▶ [What to produce]:
Print the data exactly as it appears, keeping every word.

▶ [Supplied material]:
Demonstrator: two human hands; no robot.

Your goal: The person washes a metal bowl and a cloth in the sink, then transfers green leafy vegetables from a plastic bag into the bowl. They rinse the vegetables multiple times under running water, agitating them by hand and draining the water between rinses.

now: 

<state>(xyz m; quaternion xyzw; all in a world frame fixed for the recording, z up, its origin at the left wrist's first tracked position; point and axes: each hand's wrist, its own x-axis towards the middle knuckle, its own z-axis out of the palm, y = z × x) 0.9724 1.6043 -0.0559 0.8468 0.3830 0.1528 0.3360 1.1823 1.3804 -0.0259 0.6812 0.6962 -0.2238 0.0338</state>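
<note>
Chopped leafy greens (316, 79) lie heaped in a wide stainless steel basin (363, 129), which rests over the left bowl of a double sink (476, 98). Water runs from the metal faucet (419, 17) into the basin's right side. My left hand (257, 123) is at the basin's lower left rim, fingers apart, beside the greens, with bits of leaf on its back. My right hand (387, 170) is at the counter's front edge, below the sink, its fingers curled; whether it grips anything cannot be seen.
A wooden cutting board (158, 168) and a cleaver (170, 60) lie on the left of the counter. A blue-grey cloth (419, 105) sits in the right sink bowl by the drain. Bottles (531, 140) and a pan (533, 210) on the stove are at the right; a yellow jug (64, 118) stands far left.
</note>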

▶ [Your response]:
Demonstrator: two human hands; no robot.

Your goal: The person washes a metal bowl and a cloth in the sink, then transfers green leafy vegetables from a plastic bag into the bowl. They rinse the vegetables multiple times under running water, agitating them by hand and draining the water between rinses.

now: 

<state>(xyz m; quaternion xyzw; all in a world frame fixed for the recording, z up, its origin at the left wrist's first tracked position; point and axes: each hand's wrist, its own x-axis towards the middle knuckle, its own z-axis out of the palm, y = z × x) 0.9724 1.6043 -0.0559 0.8468 0.3830 0.1528 0.3360 1.1823 1.3804 -0.0259 0.6812 0.6962 -0.2238 0.0338</state>
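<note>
Chopped leafy greens (316, 79) lie heaped in a wide stainless steel basin (363, 129), which rests over the left bowl of a double sink (476, 98). Water runs from the metal faucet (419, 17) into the basin's right side. My left hand (257, 123) is at the basin's lower left rim, fingers apart, beside the greens, with bits of leaf on its back. My right hand (387, 170) is at the counter's front edge, below the sink, its fingers curled; whether it grips anything cannot be seen.
A wooden cutting board (158, 168) and a cleaver (170, 60) lie on the left of the counter. A blue-grey cloth (419, 105) sits in the right sink bowl by the drain. Bottles (531, 140) and a pan (533, 210) on the stove are at the right; a yellow jug (64, 118) stands far left.
</note>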

Here is where the answer stops.